** YOUR INSTRUCTIONS **
When you reach a picture, skip it, and retype every line below exactly.

### DATASET EXTRACT

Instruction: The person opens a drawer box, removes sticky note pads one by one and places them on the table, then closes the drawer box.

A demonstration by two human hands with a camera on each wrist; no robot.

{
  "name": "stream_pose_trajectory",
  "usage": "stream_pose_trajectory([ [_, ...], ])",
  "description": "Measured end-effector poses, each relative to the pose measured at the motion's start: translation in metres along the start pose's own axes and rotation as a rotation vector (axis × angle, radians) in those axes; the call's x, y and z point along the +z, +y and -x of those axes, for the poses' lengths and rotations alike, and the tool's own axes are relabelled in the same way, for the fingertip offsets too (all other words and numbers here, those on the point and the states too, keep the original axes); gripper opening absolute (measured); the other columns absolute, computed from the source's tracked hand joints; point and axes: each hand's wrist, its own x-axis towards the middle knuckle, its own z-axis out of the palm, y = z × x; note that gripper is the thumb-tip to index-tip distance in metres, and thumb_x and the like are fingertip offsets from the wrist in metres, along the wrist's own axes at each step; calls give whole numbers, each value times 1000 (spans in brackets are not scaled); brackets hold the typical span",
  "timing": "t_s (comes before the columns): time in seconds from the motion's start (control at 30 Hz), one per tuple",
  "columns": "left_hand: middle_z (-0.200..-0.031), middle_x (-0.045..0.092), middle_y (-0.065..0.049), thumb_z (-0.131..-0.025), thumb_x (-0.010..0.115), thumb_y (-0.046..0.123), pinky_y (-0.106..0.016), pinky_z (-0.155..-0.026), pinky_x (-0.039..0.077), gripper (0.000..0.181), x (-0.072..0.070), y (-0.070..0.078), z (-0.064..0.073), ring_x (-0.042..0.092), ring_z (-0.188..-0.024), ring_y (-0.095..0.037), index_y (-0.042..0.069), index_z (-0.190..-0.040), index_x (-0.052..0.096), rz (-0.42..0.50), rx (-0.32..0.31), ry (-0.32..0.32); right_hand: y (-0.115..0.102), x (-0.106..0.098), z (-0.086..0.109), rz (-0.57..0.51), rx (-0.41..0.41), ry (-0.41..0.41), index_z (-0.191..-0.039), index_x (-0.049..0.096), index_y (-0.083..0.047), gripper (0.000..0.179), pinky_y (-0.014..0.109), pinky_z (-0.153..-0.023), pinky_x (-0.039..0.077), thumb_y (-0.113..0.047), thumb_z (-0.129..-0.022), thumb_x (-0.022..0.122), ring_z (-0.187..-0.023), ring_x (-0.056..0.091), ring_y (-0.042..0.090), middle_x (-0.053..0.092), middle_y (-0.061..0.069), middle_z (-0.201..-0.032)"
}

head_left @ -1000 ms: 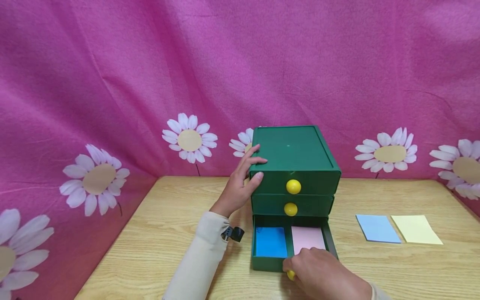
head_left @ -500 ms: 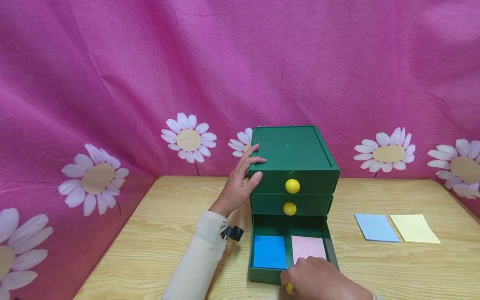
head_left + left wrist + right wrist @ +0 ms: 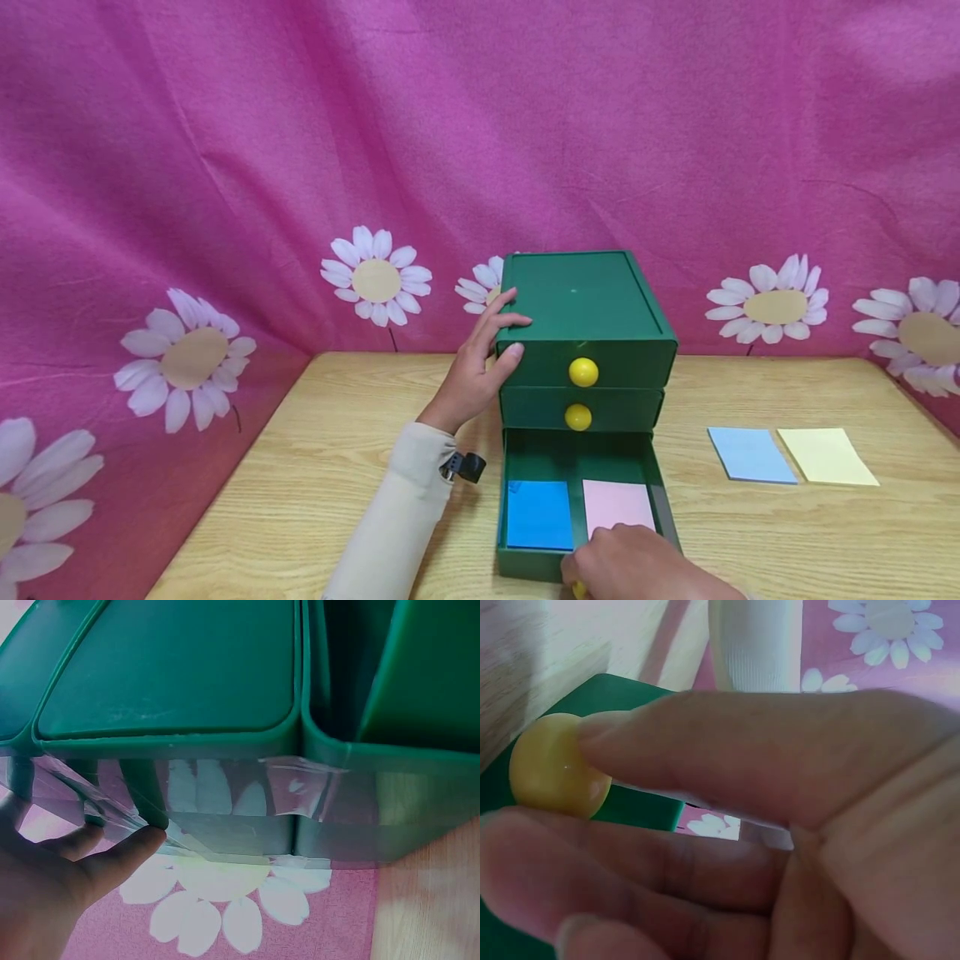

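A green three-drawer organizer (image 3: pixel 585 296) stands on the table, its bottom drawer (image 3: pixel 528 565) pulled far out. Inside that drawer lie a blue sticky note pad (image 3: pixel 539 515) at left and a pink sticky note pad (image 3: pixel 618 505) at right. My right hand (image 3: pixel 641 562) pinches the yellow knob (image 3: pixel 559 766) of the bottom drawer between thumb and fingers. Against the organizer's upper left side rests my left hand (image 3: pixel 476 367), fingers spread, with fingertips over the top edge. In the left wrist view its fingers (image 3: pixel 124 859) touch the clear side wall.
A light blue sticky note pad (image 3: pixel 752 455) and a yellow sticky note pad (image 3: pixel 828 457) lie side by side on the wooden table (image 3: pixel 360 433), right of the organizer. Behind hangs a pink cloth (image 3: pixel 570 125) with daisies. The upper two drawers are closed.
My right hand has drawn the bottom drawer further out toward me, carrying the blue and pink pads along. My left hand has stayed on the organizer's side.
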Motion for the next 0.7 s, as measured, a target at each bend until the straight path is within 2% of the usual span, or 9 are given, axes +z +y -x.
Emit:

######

** REPLY TO THE EXERCISE **
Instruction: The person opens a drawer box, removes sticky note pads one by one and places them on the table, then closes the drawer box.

A demonstration by two human hands with a camera on each wrist; no robot.

{
  "name": "stream_pose_trajectory",
  "usage": "stream_pose_trajectory([ [_, ...], ])",
  "description": "Measured end-effector poses, each relative to the pose measured at the motion's start: translation in metres along the start pose's own axes and rotation as a rotation vector (axis × angle, radians) in those axes; the call's x, y and z point along the +z, +y and -x of those axes, for the poses' lengths and rotations alike, and the tool's own axes are relabelled in the same way, for the fingertip offsets too (all other words and numbers here, those on the point and the states too, keep the original axes); gripper opening absolute (measured); the other columns absolute, computed from the source's tracked hand joints; point and axes: each hand's wrist, its own x-axis towards the middle knuckle, its own z-axis out of the palm, y = z × x; note that gripper is the thumb-tip to index-tip distance in metres, and thumb_x and the like are fingertip offsets from the wrist in metres, along the wrist's own axes at each step; calls give whole numbers, each value times 1000 (spans in brackets are not scaled); brackets hold the typical span",
  "timing": "t_s (comes before the columns): time in seconds from the motion's start (control at 30 Hz), one per tuple",
  "columns": "left_hand: middle_z (-0.200..-0.031), middle_x (-0.045..0.092), middle_y (-0.065..0.049), thumb_z (-0.131..-0.025), thumb_x (-0.010..0.115), thumb_y (-0.046..0.123), pinky_y (-0.106..0.016), pinky_z (-0.155..-0.026), pinky_x (-0.039..0.077), gripper (0.000..0.181), x (-0.072..0.070), y (-0.070..0.078), z (-0.064..0.073), ring_x (-0.042..0.092), ring_z (-0.188..-0.024), ring_y (-0.095..0.037), index_y (-0.042..0.069), index_z (-0.190..-0.040), index_x (-0.052..0.096), rz (-0.42..0.50), rx (-0.32..0.31), ry (-0.32..0.32); right_hand: y (-0.115..0.102), x (-0.106..0.098), z (-0.086..0.109), rz (-0.57..0.51), rx (-0.41..0.41), ry (-0.41..0.41), index_z (-0.191..-0.039), index_x (-0.049..0.096), index_y (-0.083..0.047), gripper (0.000..0.179), pinky_y (-0.014..0.109), pinky_z (-0.153..-0.023), pinky_x (-0.039..0.077), thumb_y (-0.113..0.047), thumb_z (-0.129..-0.022), thumb_x (-0.022..0.122), ring_z (-0.187..-0.023), ring_x (-0.056..0.091), ring_y (-0.042..0.090), middle_x (-0.053..0.092), middle_y (-0.061..0.069), middle_z (-0.201..-0.032)"
}

head_left @ -1000 ms: 
head_left @ -500 ms: 
head_left + left wrist + right wrist @ +0 ms: 

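A green three-drawer organizer (image 3: pixel 585 296) stands on the table, its bottom drawer (image 3: pixel 528 565) pulled far out. Inside that drawer lie a blue sticky note pad (image 3: pixel 539 515) at left and a pink sticky note pad (image 3: pixel 618 505) at right. My right hand (image 3: pixel 641 562) pinches the yellow knob (image 3: pixel 559 766) of the bottom drawer between thumb and fingers. Against the organizer's upper left side rests my left hand (image 3: pixel 476 367), fingers spread, with fingertips over the top edge. In the left wrist view its fingers (image 3: pixel 124 859) touch the clear side wall.
A light blue sticky note pad (image 3: pixel 752 455) and a yellow sticky note pad (image 3: pixel 828 457) lie side by side on the wooden table (image 3: pixel 360 433), right of the organizer. Behind hangs a pink cloth (image 3: pixel 570 125) with daisies. The upper two drawers are closed.
My right hand has drawn the bottom drawer further out toward me, carrying the blue and pink pads along. My left hand has stayed on the organizer's side.
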Motion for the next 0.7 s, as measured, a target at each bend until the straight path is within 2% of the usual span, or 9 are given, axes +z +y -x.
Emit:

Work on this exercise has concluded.